Promises of more funding will be welcome, but the sector can’t continue using disadvantaged schools as cover for their own irresponsible spending, writes Paul Tarn.
Lord Agnew has for some time argued for the sector to make better use of resources, and he’s come under a lot of criticism from the sector for it. I believe he is right, and that he should continue to push the sector.
Education is a huge area of spending, and pledges of more to come will be welcomed by all, but with this comes responsibility for all sector leaders to get the very best value for money.
In secondary education, our simple analysis of national census data suggests there is over £1 billion of over-staffing, with an equivalent of over 20,000 teachers not actually teaching at any given time. Whether you use ASCL’s staffing model or integrated curriculum-led financial planning (ICFP), this assumes that each teacher teaches about 19.5 out of 25 timetabled hours and that the average class size is less than 27.
As a profession we shape society and provide and nurture the talent to deliver the future economic prosperity of our country. This is why we must be as vociferous about getting the full benefit of taxpayers’ hard-earned cash as we are about shouting for more.
A postman earns about £20,000 per annum and pays about £3,000 in tax and national insurance contributions. A secondary school that gives an additional three non-contact periods to a senior teacher is spending £6,000 of its funding on time that is not allocated to the classroom – equivalent of the entire year’s tax contribution of two postmen.
Three non-contact periods cost £6,000, equivalent to two postmen’s yearly tax contribution
So while providing a fairer funding package is a priority, this needs to go hand-in-glove with incentivising teachers to teach. Using ASCL’s model to look at a very large secondary 11-16 academy – the type of school that has been front-and-centre in the campaign for more funding – suggests that with an average class size of less than 27 and a teaching load of 19.5 periods out of 25 periods, the school could operate with 17 fewer teachers.
Not only is the cost significant for the individual school, but it also exacerbates staff recruitment difficulties in neighbouring schools.

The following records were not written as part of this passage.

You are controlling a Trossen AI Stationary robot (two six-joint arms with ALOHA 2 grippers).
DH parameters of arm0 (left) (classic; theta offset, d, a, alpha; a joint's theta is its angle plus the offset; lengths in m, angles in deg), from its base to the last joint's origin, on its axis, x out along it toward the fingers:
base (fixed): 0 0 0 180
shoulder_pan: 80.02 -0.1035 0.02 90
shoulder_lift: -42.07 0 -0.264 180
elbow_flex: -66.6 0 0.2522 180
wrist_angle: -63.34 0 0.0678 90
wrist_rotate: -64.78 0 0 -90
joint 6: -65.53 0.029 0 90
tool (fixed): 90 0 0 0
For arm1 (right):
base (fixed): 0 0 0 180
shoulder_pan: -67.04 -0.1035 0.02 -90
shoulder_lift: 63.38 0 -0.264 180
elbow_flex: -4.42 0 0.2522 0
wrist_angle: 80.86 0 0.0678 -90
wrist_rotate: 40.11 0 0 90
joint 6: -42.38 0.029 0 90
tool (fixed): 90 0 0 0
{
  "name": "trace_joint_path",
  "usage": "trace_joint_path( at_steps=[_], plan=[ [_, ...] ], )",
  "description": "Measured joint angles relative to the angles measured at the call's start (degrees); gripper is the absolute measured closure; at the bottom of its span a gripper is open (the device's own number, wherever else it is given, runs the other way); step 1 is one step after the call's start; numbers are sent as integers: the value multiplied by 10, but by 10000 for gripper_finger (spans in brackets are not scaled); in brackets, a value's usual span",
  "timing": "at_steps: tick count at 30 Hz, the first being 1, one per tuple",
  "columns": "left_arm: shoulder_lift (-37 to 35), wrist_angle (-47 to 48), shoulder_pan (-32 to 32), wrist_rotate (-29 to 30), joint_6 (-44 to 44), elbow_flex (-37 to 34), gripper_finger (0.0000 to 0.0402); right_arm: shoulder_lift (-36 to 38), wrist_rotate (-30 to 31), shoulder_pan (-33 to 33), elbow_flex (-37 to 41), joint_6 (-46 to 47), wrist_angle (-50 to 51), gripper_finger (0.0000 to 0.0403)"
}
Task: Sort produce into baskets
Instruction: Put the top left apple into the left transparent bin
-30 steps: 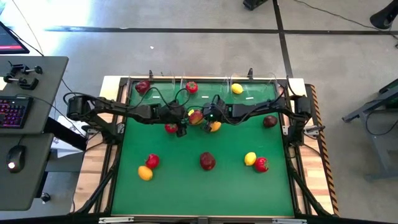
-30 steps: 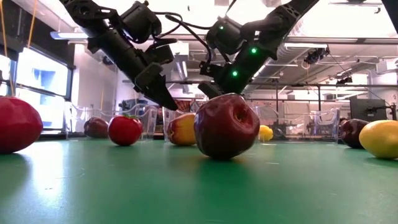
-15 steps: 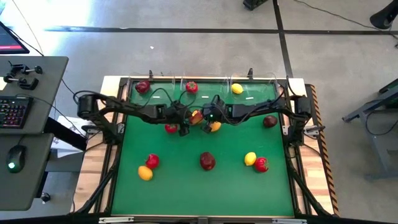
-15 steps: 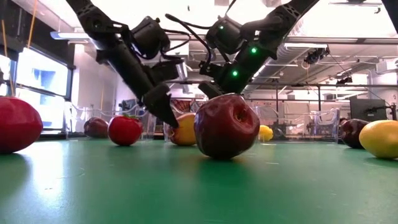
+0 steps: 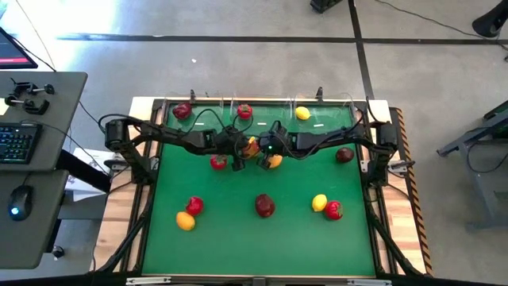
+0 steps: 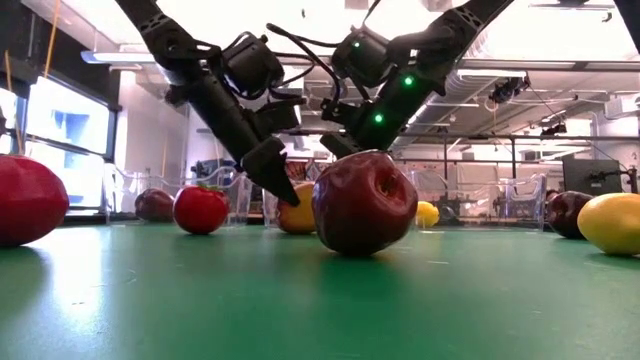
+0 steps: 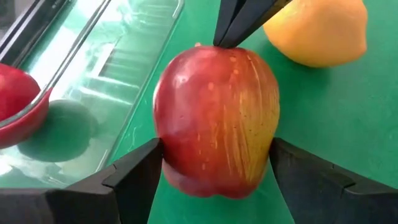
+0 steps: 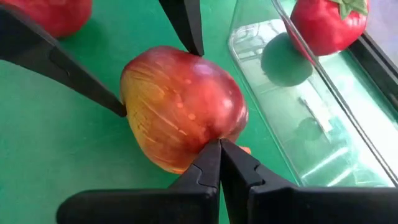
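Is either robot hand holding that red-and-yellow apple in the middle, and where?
Left hand straddles the apple at its sides, not clearly gripping. Right hand, shut, only touches it.

A grey concrete floor (image 5: 238, 71) is seen around the table (image 5: 119, 230), whose pale wooden edges show at both sides. Dark tape lines (image 5: 361, 56) are laid across the floor. To one side a grey desk (image 5: 40, 159) is placed, on which a lit keyboard (image 5: 17, 143) and a mouse (image 5: 17, 211) are set. In the low view a large window (image 6: 70, 145) is seen at the side of the room, and the ceiling is crossed by ducts and pipes (image 6: 560, 75) beneath bright lighting.
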Motion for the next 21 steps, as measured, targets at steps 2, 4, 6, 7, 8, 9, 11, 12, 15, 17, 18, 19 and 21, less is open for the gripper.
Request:
trace_joint_path(
  at_steps=[2, 4, 6, 7, 8, 9, 11, 12, 15, 17, 18, 19, 21],
  plan=[
    [0, -1, -1, -2, 12, 0, 123, 0, 0, 0, 0, 0, 1, 403],
    [-3, 0, 0, -3, 16, 0, 123, 0, -2, 0, 0, 0, 0, 403],
    [-3, 1, 0, -5, 27, -1, 124, 0, -4, 0, 0, 0, 1, 403],
    [-5, 4, 0, -5, 32, -1, 125, 0, -5, 0, 0, -2, 1, 403],
    [-6, 7, 0, -5, 35, -1, 127, 0, -6, -1, 0, -5, 0, 403],
    [-6, 8, 0, -6, 38, -1, 129, 0, -6, -1, 0, -7, 0, 403],
    [-6, 9, 0, -6, 39, -1, 133, 0, -6, -1, 0, -10, 1, 403],
    [-6, 10, 0, -6, 40, -1, 136, 0, -4, -1, 0, -11, 1, 403],
    [-6, 12, 0, -7, 44, -1, 142, 0, 2, -1, 0, -11, 6, 403],
    [-8, 15, 1, -6, 45, -1, 145, 0, 3, -1, 0, -11, 12, 403],
    [-12, 19, 1, -6, 48, -1, 145, 0, 3, -1, 0, -11, 14, 403],
    [-15, 24, 1, -7, 51, -1, 146, 0, 3, -1, 0, -11, 15, 403],
    [-25, 37, 1, -7, 54, -2, 147, 2, 6, -2, 0, -11, 23, 403]
  ],
)
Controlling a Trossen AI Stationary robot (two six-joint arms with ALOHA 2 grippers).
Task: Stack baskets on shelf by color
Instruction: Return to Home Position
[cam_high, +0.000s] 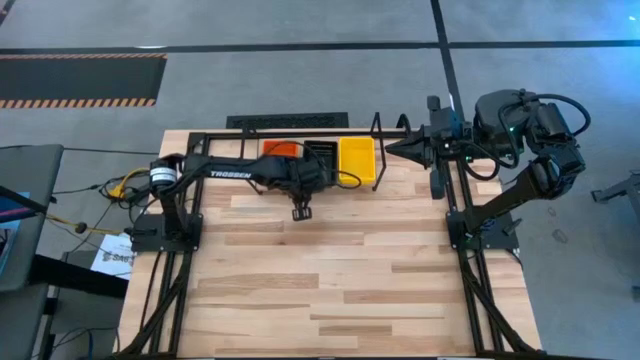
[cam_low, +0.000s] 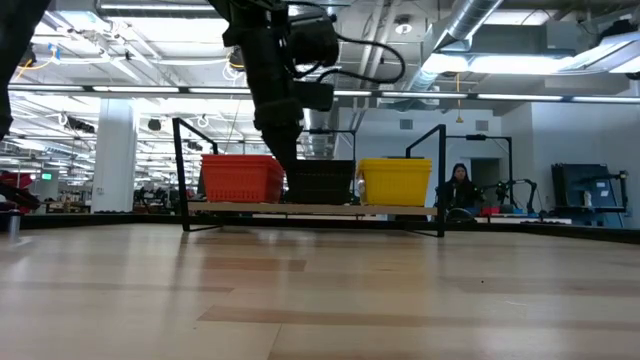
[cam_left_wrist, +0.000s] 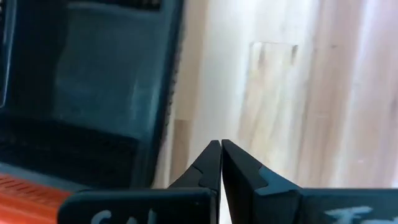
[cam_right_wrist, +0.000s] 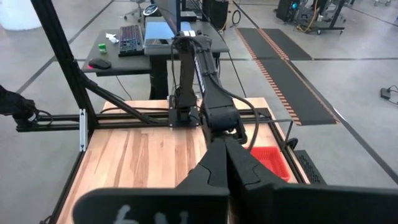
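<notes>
The shelf (cam_low: 179, 170) stands along the far edge of the tabletop (cam_high: 350, 290) and carries three groups of baskets side by side. In the low view they run orange baskets (cam_low: 242, 178), black baskets (cam_low: 322, 182) and yellow baskets (cam_low: 396, 180), each colour in its own place between the upright end loops. The orange and yellow groups reach about the same height. The black one sits a little lower. How many baskets are nested in each group cannot be counted.

From above, the top yellow basket (cam_high: 356, 160) shows its plain yellow floor. The orange (cam_high: 281, 149) and black (cam_high: 320, 155) ones are partly covered by the left arm. The left wrist view looks down on the top black basket (cam_left_wrist: 93, 93), showing its dark floor and mesh wall, with an orange rim (cam_left_wrist: 31, 190) beside it.

The left hand (cam_high: 300, 211) hangs over the tabletop just in front of the black baskets. Its fingers (cam_left_wrist: 239, 171) are pressed together and grip nothing.

The right arm is folded back at the right end of the shelf. The right hand (cam_high: 392, 150) points along the shelf toward the yellow basket, apart from it, with its fingers (cam_right_wrist: 245, 165) closed and holding nothing.

A person (cam_low: 460, 186) sits in the room beyond the tabletop.
</notes>
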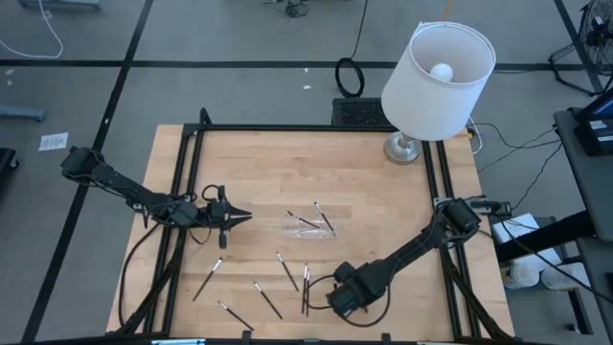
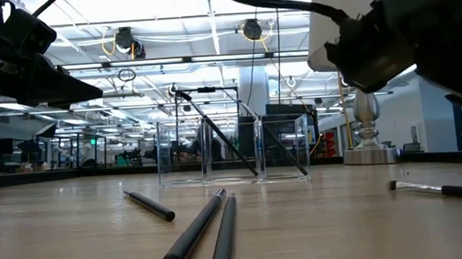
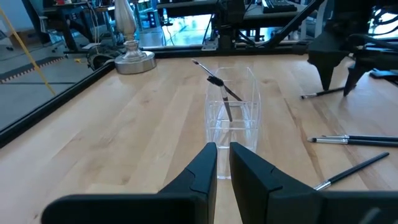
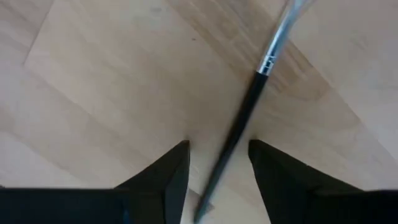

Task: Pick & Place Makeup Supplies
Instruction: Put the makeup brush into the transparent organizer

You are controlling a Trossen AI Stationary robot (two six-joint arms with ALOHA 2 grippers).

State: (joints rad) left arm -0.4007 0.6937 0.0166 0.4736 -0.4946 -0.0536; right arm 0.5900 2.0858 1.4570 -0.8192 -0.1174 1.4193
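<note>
Several thin dark makeup sticks with silvery ends lie on the wooden table near its near edge. Two more lean inside the small clear tray. My right gripper hangs over the near middle of the table, pointing down and open. Its fingers stand on either side of one stick that lies flat on the wood. My left gripper hovers left of the tray, pointing level at it, shut and holding nothing.
A white-shaded lamp stands on its silver base at the table's far right corner. A black frame runs along the table's sides. Bare wood lies between the tray and the left gripper.
</note>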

When I became CEO of Delta Academies Trust, the projected in-year deficit for the following year was an estimated £8 million across a trust of 47 schools. This was almost entirely due to our 14 secondary academies. It was a position that, thankfully, we resolved without any compulsory teaching job losses, but it was a difficult period for all.
The key is utilising Integrated Curriculum Financial Planning (ICFP). That means thoroughly assessing the money available to us, calculating the frontline teaching staff we need in each school based on pupil numbers, and ensuring we aren’t over-filling non-contact, non-teaching senior and middle leader positions.
Essentially, it’s about making sure every single pound we receive is going to the right place, towards the right staff and resources needed to drive up standards for every child.
Small rural schools and those in challenging areas have a more difficult time financially and can struggle to provide a broad curriculum. This is a strong argument for a more nuanced funding formula that supports those schools more effectively.
For money to be allocated more fairly requires that larger, more affluent institutions take seriously their fiduciary duty to support the wider system. Managing an efficient teaching workforce allows us to invest in our profession, manage teacher recruitment and support parents and students across the system.
If we are going to campaign, let’s make sure that we campaign for responsible use of public funding. Anything else risks looking like the sector is using the difficulties of rural schools and those in challenging circumstances as cover for their own profligacy.
To misquote a certain minister – if our larger schools can’t identify ways to support a fairer funding system, I’ll buy them a pint of Yorkshire’s best.